- [EXERCISE INSTRUCTIONS] Each line of the listing below, from the very first to the one that contains "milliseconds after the", is to be retyped exactly as it stands.

- [DATA PROVIDED]
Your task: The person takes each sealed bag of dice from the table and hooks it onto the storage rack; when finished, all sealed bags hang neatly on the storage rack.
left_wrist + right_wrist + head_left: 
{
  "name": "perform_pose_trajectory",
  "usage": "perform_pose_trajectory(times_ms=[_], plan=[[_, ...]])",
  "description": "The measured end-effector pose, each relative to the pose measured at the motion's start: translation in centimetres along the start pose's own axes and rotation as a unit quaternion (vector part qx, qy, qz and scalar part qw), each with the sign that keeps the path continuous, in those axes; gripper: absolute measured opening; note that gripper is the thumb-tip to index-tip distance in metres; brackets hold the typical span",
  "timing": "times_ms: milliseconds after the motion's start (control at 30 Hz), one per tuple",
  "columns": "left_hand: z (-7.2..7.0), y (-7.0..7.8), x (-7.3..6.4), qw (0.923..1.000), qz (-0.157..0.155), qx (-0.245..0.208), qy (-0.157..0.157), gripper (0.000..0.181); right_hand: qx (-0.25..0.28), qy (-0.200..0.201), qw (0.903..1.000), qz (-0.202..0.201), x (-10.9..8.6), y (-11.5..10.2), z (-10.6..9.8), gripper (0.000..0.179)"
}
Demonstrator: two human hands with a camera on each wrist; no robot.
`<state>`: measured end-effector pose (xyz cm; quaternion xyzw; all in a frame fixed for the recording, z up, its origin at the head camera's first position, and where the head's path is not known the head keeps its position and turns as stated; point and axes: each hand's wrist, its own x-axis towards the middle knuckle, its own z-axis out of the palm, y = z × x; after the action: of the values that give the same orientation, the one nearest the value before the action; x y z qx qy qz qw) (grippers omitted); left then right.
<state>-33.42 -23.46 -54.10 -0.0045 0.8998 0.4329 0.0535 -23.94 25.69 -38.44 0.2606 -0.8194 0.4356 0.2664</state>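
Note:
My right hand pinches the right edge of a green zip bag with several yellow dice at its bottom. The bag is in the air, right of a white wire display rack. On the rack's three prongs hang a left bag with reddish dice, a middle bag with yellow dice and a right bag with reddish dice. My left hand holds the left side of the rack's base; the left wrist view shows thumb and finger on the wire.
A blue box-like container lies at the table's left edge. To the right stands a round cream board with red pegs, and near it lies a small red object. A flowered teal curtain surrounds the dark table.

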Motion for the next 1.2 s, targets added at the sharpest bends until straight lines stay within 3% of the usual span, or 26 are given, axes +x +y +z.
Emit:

- [RESPONSE AREA]
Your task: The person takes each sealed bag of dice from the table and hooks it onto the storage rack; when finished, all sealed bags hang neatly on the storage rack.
left_wrist + right_wrist + head_left: 
{
  "name": "perform_pose_trajectory",
  "usage": "perform_pose_trajectory(times_ms=[_], plan=[[_, ...]])",
  "description": "The measured end-effector pose, each relative to the pose measured at the motion's start: translation in centimetres along the start pose's own axes and rotation as a unit quaternion (vector part qx, qy, qz and scalar part qw), each with the sign that keeps the path continuous, in those axes; gripper: absolute measured opening; note that gripper is the thumb-tip to index-tip distance in metres; brackets hold the typical span",
  "timing": "times_ms: milliseconds after the motion's start (control at 30 Hz), one per tuple",

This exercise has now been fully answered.